Work item:
Look through the data below and, wherever a line carries the word "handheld", please copy that line.

Dataset excerpts:
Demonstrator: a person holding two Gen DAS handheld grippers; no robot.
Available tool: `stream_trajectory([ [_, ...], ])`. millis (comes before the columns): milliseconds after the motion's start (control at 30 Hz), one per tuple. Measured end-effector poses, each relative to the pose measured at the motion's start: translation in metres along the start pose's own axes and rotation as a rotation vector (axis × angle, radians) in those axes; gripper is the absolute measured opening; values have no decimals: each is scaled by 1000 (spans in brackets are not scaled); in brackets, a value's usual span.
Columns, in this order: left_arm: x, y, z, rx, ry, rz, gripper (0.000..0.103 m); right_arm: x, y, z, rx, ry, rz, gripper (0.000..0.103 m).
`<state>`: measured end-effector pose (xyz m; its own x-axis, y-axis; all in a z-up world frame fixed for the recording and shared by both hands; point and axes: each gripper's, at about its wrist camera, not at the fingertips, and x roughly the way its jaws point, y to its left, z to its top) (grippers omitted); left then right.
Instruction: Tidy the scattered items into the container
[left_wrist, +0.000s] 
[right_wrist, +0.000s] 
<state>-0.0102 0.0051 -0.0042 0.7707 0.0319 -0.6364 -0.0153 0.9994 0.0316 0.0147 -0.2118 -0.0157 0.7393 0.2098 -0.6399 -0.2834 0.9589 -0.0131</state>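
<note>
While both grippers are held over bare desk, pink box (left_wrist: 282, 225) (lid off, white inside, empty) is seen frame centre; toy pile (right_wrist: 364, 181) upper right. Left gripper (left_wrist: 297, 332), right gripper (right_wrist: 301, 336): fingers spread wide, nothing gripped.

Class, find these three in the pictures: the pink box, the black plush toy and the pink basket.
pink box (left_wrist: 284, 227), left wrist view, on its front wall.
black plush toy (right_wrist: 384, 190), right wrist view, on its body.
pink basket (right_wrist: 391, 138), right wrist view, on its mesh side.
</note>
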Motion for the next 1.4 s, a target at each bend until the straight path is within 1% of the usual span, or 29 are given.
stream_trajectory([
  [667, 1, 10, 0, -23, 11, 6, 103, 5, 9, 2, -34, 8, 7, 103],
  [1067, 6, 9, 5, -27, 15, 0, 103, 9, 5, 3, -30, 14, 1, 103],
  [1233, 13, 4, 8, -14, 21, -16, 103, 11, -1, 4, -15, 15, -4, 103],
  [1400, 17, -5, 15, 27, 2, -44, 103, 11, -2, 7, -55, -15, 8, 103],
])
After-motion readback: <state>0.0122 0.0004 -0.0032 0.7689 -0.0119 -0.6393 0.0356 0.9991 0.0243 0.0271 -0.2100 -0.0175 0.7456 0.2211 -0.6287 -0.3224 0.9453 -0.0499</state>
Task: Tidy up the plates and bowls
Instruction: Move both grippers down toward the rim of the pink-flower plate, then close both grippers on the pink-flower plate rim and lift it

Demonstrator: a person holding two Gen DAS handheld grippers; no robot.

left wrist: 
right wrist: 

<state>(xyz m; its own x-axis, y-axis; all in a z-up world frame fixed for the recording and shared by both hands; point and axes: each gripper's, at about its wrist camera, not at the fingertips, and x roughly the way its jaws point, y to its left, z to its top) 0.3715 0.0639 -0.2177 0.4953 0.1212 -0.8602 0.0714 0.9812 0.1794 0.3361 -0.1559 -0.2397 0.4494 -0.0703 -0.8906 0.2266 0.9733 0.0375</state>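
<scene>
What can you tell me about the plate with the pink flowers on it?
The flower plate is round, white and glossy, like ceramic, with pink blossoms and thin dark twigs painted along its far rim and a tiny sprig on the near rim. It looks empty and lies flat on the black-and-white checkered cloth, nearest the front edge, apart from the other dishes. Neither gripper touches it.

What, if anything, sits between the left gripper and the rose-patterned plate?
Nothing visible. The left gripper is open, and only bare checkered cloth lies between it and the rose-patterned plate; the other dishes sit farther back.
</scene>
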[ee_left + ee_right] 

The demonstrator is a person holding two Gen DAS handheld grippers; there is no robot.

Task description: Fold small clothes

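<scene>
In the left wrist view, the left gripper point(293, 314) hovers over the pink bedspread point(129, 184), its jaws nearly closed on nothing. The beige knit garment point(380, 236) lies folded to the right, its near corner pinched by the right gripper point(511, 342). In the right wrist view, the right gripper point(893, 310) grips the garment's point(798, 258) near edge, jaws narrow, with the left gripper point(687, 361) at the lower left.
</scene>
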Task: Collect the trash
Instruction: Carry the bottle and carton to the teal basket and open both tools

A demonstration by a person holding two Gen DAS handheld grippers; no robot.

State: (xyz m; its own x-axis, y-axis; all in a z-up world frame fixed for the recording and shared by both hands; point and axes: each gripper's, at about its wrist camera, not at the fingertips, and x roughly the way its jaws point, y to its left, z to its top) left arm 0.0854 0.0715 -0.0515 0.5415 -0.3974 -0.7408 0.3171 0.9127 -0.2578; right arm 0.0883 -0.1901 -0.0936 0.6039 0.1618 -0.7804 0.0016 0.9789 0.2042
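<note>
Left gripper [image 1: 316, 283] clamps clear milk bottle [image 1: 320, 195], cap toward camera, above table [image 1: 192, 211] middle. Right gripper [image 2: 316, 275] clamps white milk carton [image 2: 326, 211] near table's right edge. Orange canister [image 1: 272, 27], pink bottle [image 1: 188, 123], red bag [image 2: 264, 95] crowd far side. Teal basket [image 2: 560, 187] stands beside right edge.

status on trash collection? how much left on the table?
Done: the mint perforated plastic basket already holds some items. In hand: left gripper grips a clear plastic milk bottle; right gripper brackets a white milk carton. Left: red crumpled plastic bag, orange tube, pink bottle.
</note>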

Written answer:
Demonstrator: a person holding two Gen DAS handheld grippers; no robot.
Demonstrator: a person holding two Gen DAS handheld grippers; no robot.
The demonstrator is a person holding two Gen DAS handheld grippers; there is no robot.
A demonstration by a person holding two Gen DAS handheld grippers; no robot.

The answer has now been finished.